• _Problem to solve_
A stretch of the entries below is to be set down exactly, running from the line with "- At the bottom" through the line with "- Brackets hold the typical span", both included, and no other line.

[Stored data entries]

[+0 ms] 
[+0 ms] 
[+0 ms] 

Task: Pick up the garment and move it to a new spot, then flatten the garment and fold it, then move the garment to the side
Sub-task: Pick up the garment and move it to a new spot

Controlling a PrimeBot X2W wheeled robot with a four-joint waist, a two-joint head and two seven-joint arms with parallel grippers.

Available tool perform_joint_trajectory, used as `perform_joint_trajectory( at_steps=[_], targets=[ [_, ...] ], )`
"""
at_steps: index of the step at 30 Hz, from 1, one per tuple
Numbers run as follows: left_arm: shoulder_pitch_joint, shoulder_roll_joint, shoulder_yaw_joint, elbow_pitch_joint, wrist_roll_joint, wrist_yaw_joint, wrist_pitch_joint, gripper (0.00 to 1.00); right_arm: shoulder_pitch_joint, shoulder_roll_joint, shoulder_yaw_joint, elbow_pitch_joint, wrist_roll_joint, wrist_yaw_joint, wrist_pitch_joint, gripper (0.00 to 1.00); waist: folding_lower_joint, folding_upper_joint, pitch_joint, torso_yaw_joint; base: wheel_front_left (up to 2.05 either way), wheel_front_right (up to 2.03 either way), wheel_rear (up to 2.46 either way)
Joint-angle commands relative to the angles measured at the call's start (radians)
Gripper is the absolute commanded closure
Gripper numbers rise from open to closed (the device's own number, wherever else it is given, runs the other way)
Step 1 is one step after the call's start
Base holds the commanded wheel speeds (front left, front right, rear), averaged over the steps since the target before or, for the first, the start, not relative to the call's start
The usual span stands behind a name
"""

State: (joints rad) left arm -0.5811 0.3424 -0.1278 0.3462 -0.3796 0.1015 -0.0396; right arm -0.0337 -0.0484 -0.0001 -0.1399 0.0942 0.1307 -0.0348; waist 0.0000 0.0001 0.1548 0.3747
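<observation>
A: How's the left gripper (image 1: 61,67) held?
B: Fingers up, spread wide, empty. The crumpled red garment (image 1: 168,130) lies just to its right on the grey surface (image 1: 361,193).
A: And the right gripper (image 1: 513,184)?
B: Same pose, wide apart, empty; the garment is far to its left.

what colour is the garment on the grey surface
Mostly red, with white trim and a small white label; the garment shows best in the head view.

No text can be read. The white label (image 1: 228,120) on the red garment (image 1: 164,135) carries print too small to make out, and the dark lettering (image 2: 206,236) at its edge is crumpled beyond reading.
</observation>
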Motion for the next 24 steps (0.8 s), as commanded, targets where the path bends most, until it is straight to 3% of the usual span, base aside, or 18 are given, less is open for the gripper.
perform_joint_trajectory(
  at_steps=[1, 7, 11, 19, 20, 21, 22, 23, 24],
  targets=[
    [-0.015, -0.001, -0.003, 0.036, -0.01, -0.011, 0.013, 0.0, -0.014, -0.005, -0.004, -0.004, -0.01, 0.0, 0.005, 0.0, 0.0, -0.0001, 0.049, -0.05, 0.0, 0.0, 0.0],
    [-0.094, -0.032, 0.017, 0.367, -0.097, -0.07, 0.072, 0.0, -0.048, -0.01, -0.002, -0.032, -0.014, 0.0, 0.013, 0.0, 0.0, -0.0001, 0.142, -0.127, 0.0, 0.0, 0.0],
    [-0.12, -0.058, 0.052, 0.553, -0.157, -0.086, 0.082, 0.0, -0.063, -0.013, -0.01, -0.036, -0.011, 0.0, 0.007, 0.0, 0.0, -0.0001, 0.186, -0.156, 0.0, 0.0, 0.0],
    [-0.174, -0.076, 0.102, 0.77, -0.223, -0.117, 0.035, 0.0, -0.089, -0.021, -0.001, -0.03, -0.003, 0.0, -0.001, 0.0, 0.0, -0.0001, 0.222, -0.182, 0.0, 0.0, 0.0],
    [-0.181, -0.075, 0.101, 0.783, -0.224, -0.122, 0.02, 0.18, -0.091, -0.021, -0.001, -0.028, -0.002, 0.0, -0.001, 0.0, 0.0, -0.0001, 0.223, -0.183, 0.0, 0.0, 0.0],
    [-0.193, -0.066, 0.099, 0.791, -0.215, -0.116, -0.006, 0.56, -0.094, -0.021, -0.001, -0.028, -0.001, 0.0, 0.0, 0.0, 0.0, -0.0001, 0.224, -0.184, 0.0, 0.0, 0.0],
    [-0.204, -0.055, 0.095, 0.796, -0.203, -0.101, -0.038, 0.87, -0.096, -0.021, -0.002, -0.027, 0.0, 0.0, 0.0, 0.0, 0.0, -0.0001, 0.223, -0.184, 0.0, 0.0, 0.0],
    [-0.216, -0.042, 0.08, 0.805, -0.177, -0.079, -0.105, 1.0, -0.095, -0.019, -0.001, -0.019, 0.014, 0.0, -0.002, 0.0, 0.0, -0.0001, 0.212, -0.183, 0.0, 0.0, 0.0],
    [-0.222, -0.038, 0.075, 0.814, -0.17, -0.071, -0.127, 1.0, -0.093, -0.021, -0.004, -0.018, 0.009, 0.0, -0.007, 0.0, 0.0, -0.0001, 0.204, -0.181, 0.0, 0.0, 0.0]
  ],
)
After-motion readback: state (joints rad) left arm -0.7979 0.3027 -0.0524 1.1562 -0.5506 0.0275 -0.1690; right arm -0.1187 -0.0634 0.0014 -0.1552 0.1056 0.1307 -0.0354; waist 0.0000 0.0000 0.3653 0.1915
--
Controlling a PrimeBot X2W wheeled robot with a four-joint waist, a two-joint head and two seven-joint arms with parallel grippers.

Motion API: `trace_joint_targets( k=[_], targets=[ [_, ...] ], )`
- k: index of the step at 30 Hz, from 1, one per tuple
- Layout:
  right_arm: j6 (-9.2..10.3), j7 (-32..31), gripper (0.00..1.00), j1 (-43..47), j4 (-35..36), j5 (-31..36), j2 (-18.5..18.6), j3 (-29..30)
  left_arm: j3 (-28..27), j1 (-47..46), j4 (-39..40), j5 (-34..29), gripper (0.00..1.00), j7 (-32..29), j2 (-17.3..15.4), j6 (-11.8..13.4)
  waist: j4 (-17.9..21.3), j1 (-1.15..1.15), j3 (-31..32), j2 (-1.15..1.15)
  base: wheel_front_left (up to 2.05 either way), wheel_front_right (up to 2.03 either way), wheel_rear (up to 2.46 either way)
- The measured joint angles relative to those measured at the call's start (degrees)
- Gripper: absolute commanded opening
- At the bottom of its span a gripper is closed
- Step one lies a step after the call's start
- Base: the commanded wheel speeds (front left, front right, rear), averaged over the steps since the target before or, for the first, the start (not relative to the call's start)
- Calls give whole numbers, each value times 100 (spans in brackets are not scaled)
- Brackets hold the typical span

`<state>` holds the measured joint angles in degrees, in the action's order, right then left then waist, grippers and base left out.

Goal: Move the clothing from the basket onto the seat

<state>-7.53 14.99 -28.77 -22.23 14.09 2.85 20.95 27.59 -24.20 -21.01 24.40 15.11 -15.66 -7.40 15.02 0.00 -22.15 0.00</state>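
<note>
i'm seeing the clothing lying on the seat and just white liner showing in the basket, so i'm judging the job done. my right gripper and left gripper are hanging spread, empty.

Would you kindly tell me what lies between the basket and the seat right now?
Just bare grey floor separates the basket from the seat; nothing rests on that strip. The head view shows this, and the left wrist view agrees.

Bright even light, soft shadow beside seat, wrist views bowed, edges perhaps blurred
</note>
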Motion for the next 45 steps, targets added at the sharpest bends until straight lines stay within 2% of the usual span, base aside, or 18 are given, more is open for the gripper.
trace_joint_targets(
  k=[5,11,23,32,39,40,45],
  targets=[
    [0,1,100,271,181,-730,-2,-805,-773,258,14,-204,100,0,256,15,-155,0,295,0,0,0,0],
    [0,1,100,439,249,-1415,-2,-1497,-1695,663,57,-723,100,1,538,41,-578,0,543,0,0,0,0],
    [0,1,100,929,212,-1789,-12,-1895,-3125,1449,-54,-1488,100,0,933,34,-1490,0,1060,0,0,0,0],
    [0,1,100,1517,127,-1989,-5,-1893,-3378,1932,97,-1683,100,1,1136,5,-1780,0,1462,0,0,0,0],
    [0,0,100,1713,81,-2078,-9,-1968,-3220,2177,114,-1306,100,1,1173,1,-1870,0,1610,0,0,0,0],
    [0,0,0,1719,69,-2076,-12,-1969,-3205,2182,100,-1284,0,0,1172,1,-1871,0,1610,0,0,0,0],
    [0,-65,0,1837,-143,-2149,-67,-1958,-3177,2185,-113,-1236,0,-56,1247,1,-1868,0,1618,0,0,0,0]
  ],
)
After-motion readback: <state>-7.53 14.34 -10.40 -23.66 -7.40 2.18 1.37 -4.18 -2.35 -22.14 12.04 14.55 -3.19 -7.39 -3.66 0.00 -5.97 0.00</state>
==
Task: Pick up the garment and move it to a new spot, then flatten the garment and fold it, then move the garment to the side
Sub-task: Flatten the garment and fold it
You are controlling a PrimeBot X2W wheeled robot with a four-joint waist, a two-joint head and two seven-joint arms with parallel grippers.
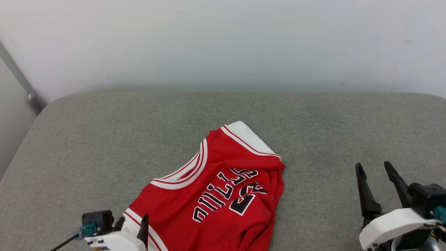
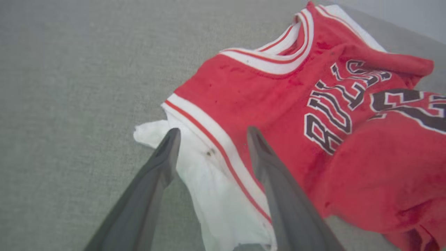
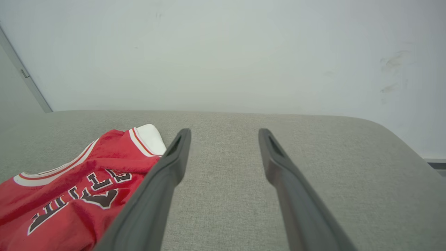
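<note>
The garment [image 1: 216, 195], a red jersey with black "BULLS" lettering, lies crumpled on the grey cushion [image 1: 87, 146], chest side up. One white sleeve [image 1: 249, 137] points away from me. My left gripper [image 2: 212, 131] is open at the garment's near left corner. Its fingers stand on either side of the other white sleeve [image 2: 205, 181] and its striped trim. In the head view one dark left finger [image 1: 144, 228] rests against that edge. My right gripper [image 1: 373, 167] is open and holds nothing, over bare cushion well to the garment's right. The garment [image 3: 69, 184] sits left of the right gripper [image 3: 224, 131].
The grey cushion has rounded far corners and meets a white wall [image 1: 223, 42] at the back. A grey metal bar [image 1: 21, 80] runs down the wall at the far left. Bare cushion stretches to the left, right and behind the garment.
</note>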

• _Response area_
- At the bottom of its span a gripper is closed
- Step one lies a step after the call's start
- Base: the commanded wheel speeds (front left, front right, rear), averaged over the steps since the target before or, for the first, the start (not relative to the call's start)
- Calls give whole numbers, each value times 100 (spans in brackets are not scaled)
- Brackets hold the typical span

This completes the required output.